Tuesday, October 23, 2007

Who's got it easy?

You don't know how easy you've got it, he says. Damn right, I don't. How easy I've got it? Who's with the boys during the meditation and breathing exercises each morning? Who's fixing their breakfast five mornings a week and getting them dressed while he's shaving and taking his shower and getting ready for his day? And more? Who's spending his day actively in an adult world, doing what he loves, with no pressure to make it to daycare in time to pick them up, get their dinner ready, do the same fucking routine over and over and over again. It's not me that's got it easy enough to be able to say, "Gotta work late tonight. Be home after they're in bed." Not me that's got it easy enough to be able to say, "Going to Petite Riviere this weekend to work on the condos.
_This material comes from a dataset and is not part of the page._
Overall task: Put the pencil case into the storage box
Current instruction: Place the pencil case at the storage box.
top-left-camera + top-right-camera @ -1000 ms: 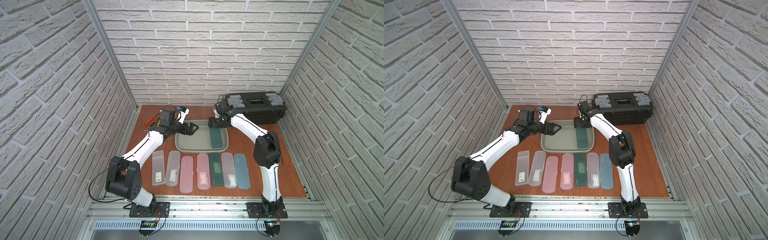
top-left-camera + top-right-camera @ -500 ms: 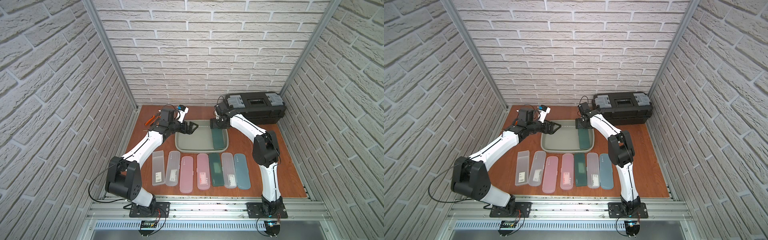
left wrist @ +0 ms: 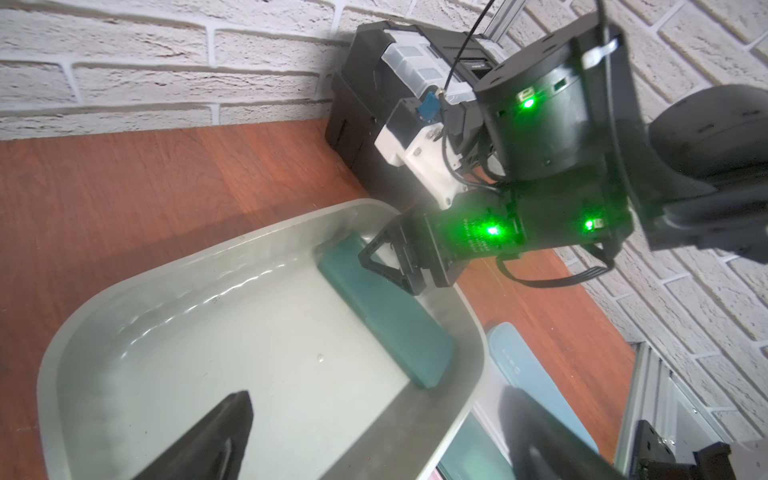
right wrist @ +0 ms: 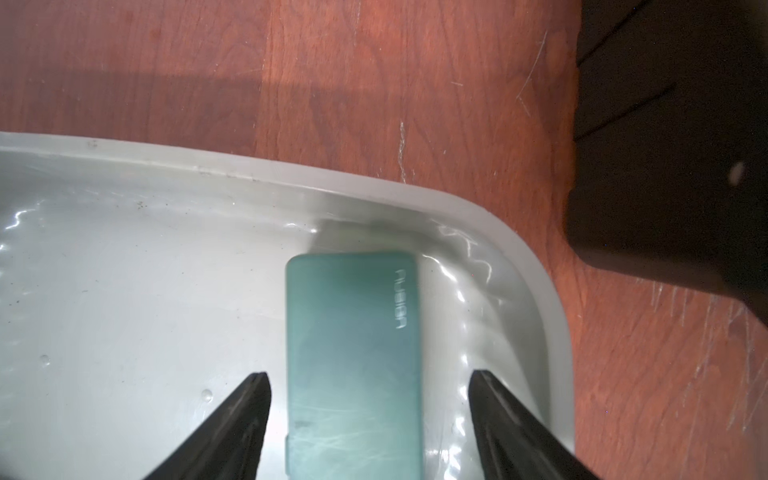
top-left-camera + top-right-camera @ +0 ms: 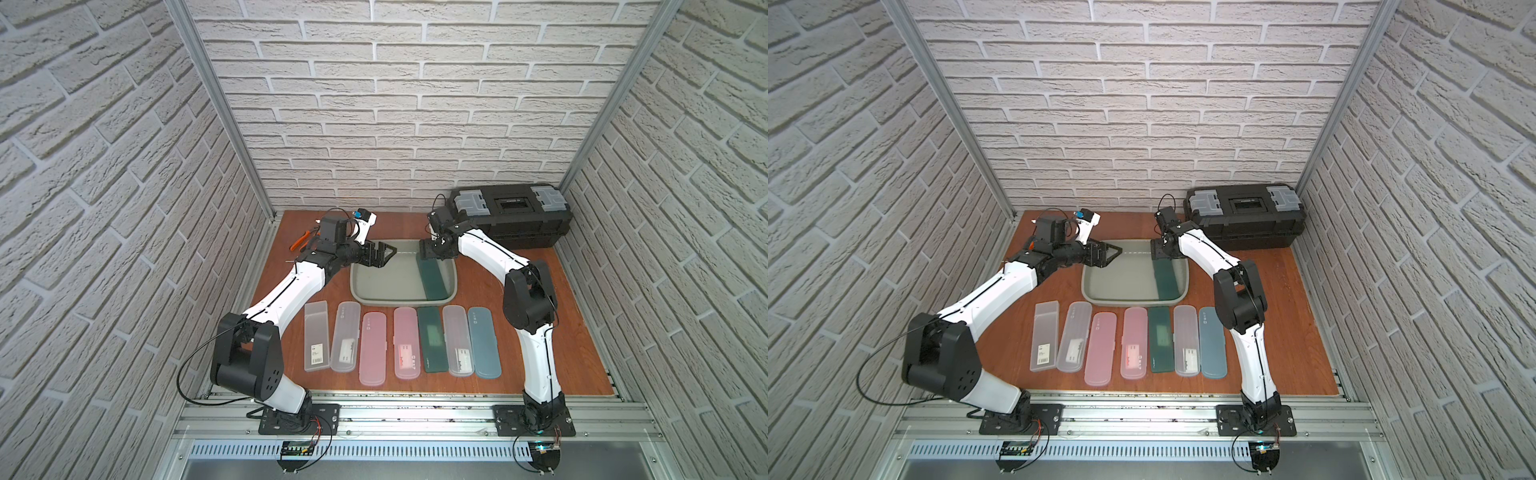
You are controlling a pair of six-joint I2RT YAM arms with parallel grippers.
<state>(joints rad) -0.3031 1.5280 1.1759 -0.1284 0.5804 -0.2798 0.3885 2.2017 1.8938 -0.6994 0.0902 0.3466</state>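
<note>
Where the pencil case (image 4: 353, 353) lies: flat on the floor of the storage box (image 4: 166, 156), along the wall on the right arm's side, its far end close to the far corner.
Right jaws: parted astride the case's far end, with a gap showing on each side and nothing gripped.
Left jaws: spread wide and empty, hovering over the box's far corner on the left arm's side.
Step in hand: judged to be release and withdrawal; the placing itself looks done.
Doing it well: rise straight up before swinging away, jaws parted, so neither jaw drags or tips the case.
Box wall: the outer jaw stands between the case and the curved wall, so a sideways exit would likely nudge the tub.
Toolbox (image 5: 511, 216): close behind the right wrist, leaving little room further out from the base.
Open room: upward, then back over the bare desk (image 5: 582, 332) on the right.
Row of cases (image 5: 405, 343): seven lie side by side just in front of the box, and a low return could sweep them.
</note>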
I've got a lot of stuff to take care of." A lot of stuff to take care of does not translate the same to me. It's not me that's got it easy enough to breathe in the peace and quiet and a break from the every every day the same, the same, the same. Sure maybe it's busy, but it's not the busy of the daily diaper, the daily tantrum, the daily on my fucking hands and knees getting kicked in the head under the high chair, picking up yet one more overturned on purpose bowl of whatever they didn't want anymore of. Yes, I've got it so easy. One week in my world and he'd never say that again. I'd give him that week if I could only figure out how not to feel the mother guilt.